4. Noi affermiamo che la magnificenza del mondo si è arricchita di una bellezza nuova: la bellezza dell’autonomia. Ciascuno ha il suo ritmo e nessuno deve esser costretto a correre ad una velocità uniforme. Le automobili hanno perduto il fascino della rarità e soprattutto non possono più svolgere il compito per il quale furono concepite. La velocità è diventata lenta. Le automobili sono immobili come tartarughe stupide nel traffico cittadino. Solo la lentezza è veloce.

5. Noi vogliamo cantare l’uomo e la donna che si accarezzano per meglio conoscersi e per meglio conoscere il mondo.

6. Bisogna che il poeta si spenda con calore e prodigalità per aumentare la potenza dell’intelligenza collettiva e per ridurre il tempo del lavoro salariato.
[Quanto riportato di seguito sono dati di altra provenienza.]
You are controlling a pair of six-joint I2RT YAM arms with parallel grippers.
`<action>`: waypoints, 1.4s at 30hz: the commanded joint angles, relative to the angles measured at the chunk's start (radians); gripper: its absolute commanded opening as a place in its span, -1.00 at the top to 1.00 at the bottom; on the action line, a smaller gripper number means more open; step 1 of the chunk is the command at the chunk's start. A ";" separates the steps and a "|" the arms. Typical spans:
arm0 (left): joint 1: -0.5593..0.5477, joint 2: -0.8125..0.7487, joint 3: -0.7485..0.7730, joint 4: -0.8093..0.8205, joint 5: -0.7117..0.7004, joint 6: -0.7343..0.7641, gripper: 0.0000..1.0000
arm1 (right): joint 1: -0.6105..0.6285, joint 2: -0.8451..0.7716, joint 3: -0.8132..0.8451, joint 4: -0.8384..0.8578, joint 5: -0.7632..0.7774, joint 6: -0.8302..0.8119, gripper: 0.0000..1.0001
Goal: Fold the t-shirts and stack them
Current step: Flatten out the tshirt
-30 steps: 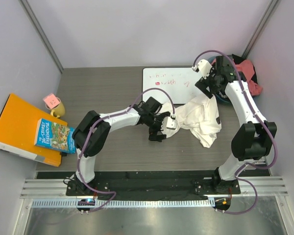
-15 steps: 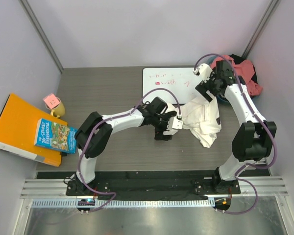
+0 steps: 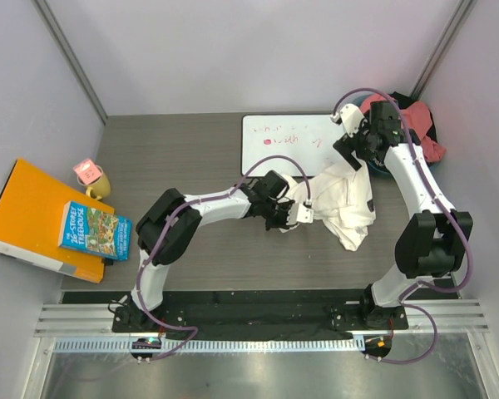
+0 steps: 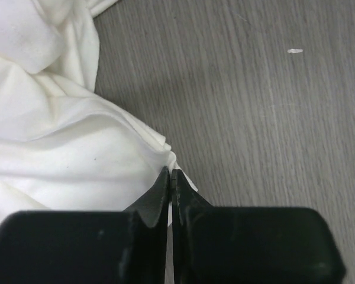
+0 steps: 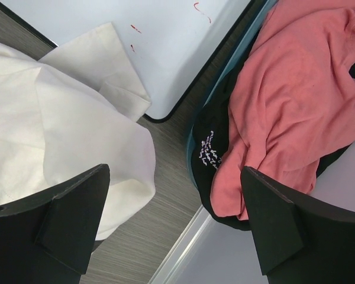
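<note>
1. Top view: the left hand has slid right across the table over the last second and now sits at the near-left edge of the white shirt. That shirt lies crumpled right of centre, its far corner on the whiteboard. The right hand hangs over that far end and has barely shifted. The pink shirt is heaped in the far right corner.
2. Left wrist: the fingers are together at the shirt's hem, with a sliver of white between them. I judge they are clamped on the white shirt.
3. Right wrist: the fingers stand wide apart and hold nothing. The white shirt lies below on the left and the pink shirt on the right.
4. Meaning: one edge now seems gripped. The right hand needs a hold before the shirt can be spread, and folding has not started.
</note>
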 commanded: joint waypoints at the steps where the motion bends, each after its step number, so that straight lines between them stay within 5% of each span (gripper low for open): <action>1: -0.007 -0.006 0.035 0.089 -0.096 -0.038 1.00 | -0.004 -0.063 0.039 0.025 -0.025 0.023 -0.94; 7: 0.050 -0.081 0.107 0.066 -0.346 -0.056 1.00 | -0.004 -0.077 0.059 -0.020 -0.065 0.018 -0.96; 15: 0.218 -0.238 0.191 -0.072 -0.567 -0.004 1.00 | -0.004 -0.070 0.087 -0.301 -0.282 0.004 -0.97; 24: 0.274 -0.289 0.134 -0.041 -0.621 0.011 1.00 | -0.004 -0.065 -0.052 -0.389 -0.409 0.083 -0.91; 31: 0.274 -0.269 0.147 -0.037 -0.629 0.014 1.00 | 0.007 -0.062 -0.118 -0.245 -0.421 0.165 -0.90; 42: 0.274 -0.255 0.161 -0.040 -0.627 0.022 1.00 | 0.033 0.073 -0.142 0.065 -0.221 0.293 -0.78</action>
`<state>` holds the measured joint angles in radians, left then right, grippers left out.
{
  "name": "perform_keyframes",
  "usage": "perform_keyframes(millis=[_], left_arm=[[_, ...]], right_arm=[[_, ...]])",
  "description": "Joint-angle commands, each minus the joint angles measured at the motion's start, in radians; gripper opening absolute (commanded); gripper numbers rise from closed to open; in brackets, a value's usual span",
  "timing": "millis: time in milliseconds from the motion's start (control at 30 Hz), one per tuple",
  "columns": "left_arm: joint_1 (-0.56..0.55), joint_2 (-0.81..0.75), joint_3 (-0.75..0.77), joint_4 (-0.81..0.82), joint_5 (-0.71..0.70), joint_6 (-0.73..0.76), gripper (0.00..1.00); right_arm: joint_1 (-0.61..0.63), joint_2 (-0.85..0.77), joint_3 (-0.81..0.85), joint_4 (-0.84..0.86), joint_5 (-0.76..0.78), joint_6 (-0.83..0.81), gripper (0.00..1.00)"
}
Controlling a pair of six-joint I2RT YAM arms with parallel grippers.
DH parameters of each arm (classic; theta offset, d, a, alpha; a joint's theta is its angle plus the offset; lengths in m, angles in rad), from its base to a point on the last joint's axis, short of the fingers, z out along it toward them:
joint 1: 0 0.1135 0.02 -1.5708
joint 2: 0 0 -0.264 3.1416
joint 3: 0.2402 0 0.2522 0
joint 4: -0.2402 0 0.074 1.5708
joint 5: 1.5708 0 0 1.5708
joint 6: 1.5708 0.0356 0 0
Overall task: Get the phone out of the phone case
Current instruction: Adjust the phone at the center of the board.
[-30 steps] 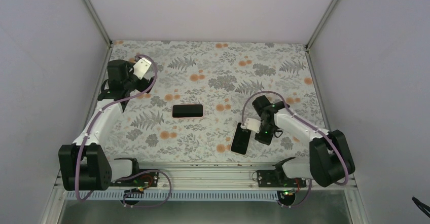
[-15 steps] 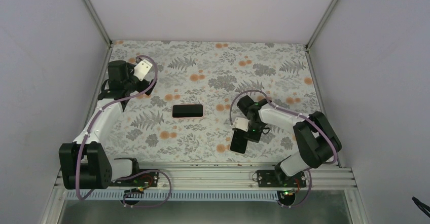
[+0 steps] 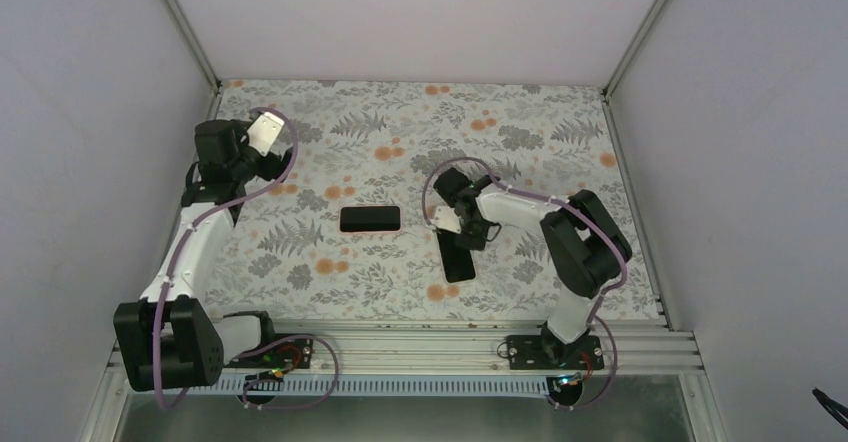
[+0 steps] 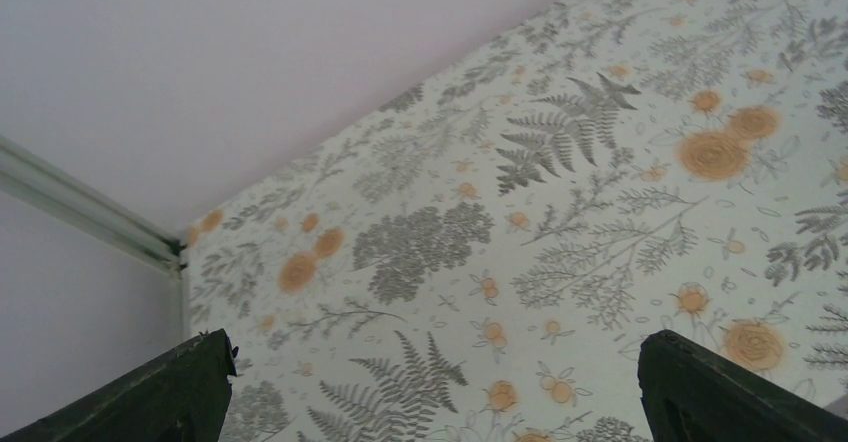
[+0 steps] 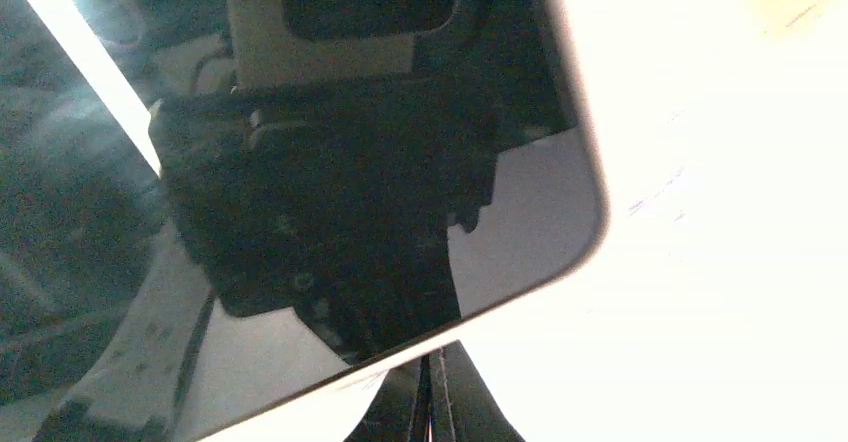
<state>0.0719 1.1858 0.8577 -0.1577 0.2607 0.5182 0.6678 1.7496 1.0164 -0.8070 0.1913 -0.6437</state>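
Note:
A black phone (image 3: 458,262) lies flat on the flowered table, right of centre, with its long side running almost front to back. Its glossy screen (image 5: 300,162) fills the right wrist view and mirrors the arm. My right gripper (image 3: 463,232) is shut, and its fingertips (image 5: 448,402) are pressed together low against the phone's far end, holding nothing. The black phone case (image 3: 369,219) lies crosswise at mid-table, apart from the phone. My left gripper (image 3: 236,158) hangs open at the far left, with only tablecloth between its fingers (image 4: 700,387).
The floral tablecloth (image 3: 520,142) covers the whole table. Pale walls with metal corner posts (image 3: 185,22) enclose it on three sides. The rail with both arm bases (image 3: 400,347) runs along the near edge.
My right arm swung left across the table with its shut fingers against the phone, sliding it left and turning it. The left gripper drifted slightly left, still open.

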Motion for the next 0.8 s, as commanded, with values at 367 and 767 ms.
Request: perform_keyframes(millis=[367,767], left_arm=[[0.072,-0.036,-0.038,0.018,0.09,-0.009,1.0],[0.1,-0.038,-0.024,-0.003,0.088,0.016,1.0]], right_arm=[[0.013,0.051,0.179,0.163,-0.174,-0.092,0.04],[0.023,-0.051,0.228,-0.134,-0.335,0.095,1.0]])
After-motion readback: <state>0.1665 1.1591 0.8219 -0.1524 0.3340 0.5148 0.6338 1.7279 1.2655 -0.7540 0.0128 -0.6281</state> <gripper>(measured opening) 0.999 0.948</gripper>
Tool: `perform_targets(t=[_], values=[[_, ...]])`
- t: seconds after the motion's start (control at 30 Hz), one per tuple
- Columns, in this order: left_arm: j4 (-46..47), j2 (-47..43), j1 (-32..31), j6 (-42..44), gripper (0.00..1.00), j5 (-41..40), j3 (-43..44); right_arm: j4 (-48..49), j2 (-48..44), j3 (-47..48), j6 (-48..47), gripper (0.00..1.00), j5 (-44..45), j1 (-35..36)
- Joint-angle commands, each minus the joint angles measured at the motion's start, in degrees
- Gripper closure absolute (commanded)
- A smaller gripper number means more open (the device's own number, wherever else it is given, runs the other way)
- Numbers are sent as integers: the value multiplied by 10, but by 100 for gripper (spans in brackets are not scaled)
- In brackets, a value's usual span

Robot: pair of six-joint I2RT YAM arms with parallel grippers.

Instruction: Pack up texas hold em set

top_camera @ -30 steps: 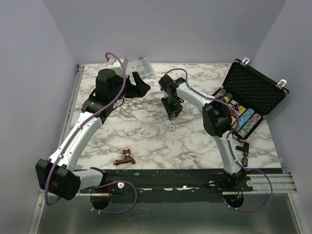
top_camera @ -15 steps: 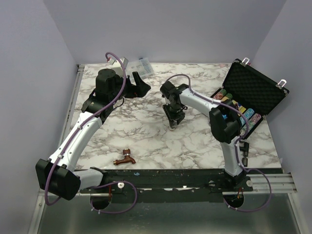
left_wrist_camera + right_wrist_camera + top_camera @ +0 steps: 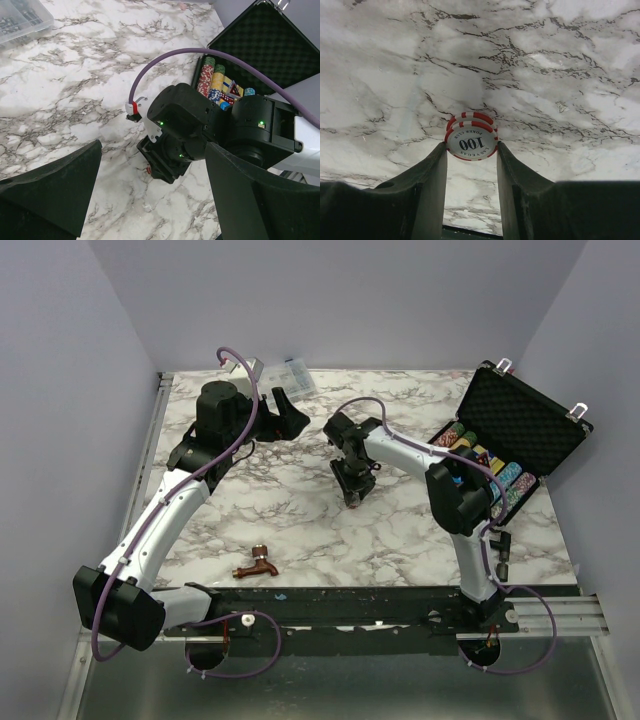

7. Non vi è più bellezza se non nell’autonomia. Nessuna opera che non esprima l’intelligenza del possibile può essere un capolavoro. La poesia è un ponte gettato sull’abisso del nulla per creare condivisione tra immaginazioni diverse e liberare singolarità.

8. Siamo sul promontorio estremo dei secoli… Dobbiamo assolutamente guardare dietro di noi per ricordare l’abisso di violenza e di orrore che l’aggressività militare e l’ignoranza nazionalista possono in ogni momento scatenare. Viviamo da molto tempo nella religione del tempo uniforme. L’eterna velocità onnipresente è già dietro di noi, nell’Internet, perciò ora possiam dimenticarla per trovare il nostro ritmo singolare.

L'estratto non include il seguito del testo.